Three questions to ask

  • What is driving the need for financial crime solutions and operations?
  • How to implement new approaches and technologies to combat money laundering?
  • How can financial institutions mitigate risks?

Since 2008, the fines imposed for money laundering and sanctions violations have reached – and even surpassed – a staggering $ 28 billion. Also, tier one banks spend about $ 1 billion per annum on financial crime operations. The financial crime regulations are subject to continuous evolution, and new ones are being implemented, requiring financial institutions to take extra steps to remain in compliance. Regulators are increasingly prioritizing financial crime compliance, with more and more formal regulatory reviews being imposed on financial institutions.

Know Your Customer (“KYC”), screening and Anti-Money Laundering (“AML”) monitoring & investigations are the key controls to prevent financial institutions from being misused for financial crime. Despite the evolution of these processes in the past decade, their effectiveness and efficiency often remains an issue. Whilst individuals and organizations moved to digital and interconnected solutions, financial crime operations remained reliant on outdated controls.

The following visual illustrates the key controls maintained by financial institutions throughout the customer journey to prevent financial crime and the typical issues impacting their performance:

Graph: the key controls maintained by financial institutions to prevent financial crime

Financial institutions are struggling to meet their financial crime compliance obligations in the face of increasing regulatory demands, increasing cost pressure and a legacy of inefficient technology and operations, which leads to significant compliance risk and the threat of regulatory censure/fines, but also increased focus on administrative tasks rather than risk management.
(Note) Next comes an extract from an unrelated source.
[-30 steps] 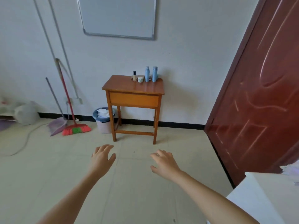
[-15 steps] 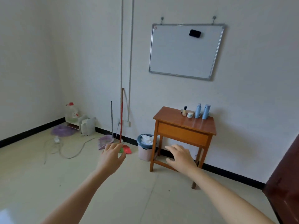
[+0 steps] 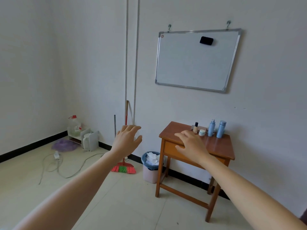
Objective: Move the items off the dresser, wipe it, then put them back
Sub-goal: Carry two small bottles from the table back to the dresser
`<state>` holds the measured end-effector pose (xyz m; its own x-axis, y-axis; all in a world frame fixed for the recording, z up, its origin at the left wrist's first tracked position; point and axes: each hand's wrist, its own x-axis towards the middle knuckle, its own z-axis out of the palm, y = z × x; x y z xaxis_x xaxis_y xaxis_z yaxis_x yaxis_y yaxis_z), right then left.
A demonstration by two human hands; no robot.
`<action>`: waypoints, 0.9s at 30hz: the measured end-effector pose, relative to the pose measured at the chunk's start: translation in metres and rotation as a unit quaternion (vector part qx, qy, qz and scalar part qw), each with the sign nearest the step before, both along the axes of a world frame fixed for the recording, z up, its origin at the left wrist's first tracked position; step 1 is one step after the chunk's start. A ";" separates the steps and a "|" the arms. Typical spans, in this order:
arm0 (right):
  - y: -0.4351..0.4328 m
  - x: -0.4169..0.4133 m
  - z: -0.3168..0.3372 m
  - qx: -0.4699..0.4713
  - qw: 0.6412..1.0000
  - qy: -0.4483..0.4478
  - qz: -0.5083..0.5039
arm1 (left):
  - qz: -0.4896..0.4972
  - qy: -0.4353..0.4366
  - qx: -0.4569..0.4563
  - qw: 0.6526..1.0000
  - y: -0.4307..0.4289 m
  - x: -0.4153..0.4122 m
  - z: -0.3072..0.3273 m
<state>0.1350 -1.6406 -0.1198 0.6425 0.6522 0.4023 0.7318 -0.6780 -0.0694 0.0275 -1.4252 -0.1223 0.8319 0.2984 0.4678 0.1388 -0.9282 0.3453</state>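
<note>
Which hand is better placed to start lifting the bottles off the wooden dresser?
Probably the right hand: it is in line with the brown wooden dresser, nearest the two light blue bottles. The left hand is off by the red broom. Both are empty.

Desk (image 3: 216,146): one. On it, blue bottles (image 3: 221,130): two; black-capped bottle (image 3: 196,128): one; white jar (image 3: 202,132): one. Four containers in all. Whiteboard (image 3: 191,67): one, carrying one black eraser (image 3: 206,41), hung on two hooks (image 3: 169,27). Wall pipes (image 3: 126,47): two. Broom (image 3: 123,168): one. Waste bin (image 3: 149,175): one. Clear jug (image 3: 74,128): one. Hands: two, left hand (image 3: 127,141) and right hand (image 3: 191,144).
</note>
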 end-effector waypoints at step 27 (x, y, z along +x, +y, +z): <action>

Financial institutions need a cost-effective, sustainable (and scalable) solution to financial crime risk detection and investigation, which uses innovative technology, including workflow, analytics, Robotic Process Automation (RPA) and machine learning to improve and accelerate risk detection and remediation. They also require a close follow-up on the regulatory framework and changes.

Combatting financial crime: a new rulebook at EU level?

On 7 May 2020, the European Commission released its action plan to strengthen the EU’s framework on the fight against money laundering and terrorist financing and to prevent that financial institutions be used for financial crime purposes. The newly proposed measures will significantly alter the current EU AML/Counter-Terrorist Financing (“CTF”) legislative and supervisory framework. If they are to remain compliant, financial organizations should assess how these measures could change their operations, and should do so prior to their adoption.

The Commission has chosen to focus on the continued monitoring of the 4th and 5th Anti-Money Laundering Directives (4AMLD and 5AMLD) and stated that the European Banking Authority (“EBA”) should make full use of its new powers, of which they are fully supportive. In order to have a more consistent AML regime across the EU, a new rulebook should be introduced as a directly applicable regulation rather than a directive, as directives allow for differences in the way they are transposed into Member States’ national laws.

Proposals to improve the effectiveness of supervision by reinforcing the EBA’s use of its new powers and creating an EU-level supervisor, will mean that National Regulating Authorities will be monitored more intensively with regard to their enforcement actions. The approach to AML/CTF supervision will likely become more streamlined and rigorous as well. This could increase regulatory oversight and pressure on financial institutions, so preparations should be made for more frequent visits and questions from the regulator, as well as for a change in the overall AML/CTF supervisory approach. In some cases, the EBA itself could conduct an on-site inspection of a bank’s premises as part of its new powers.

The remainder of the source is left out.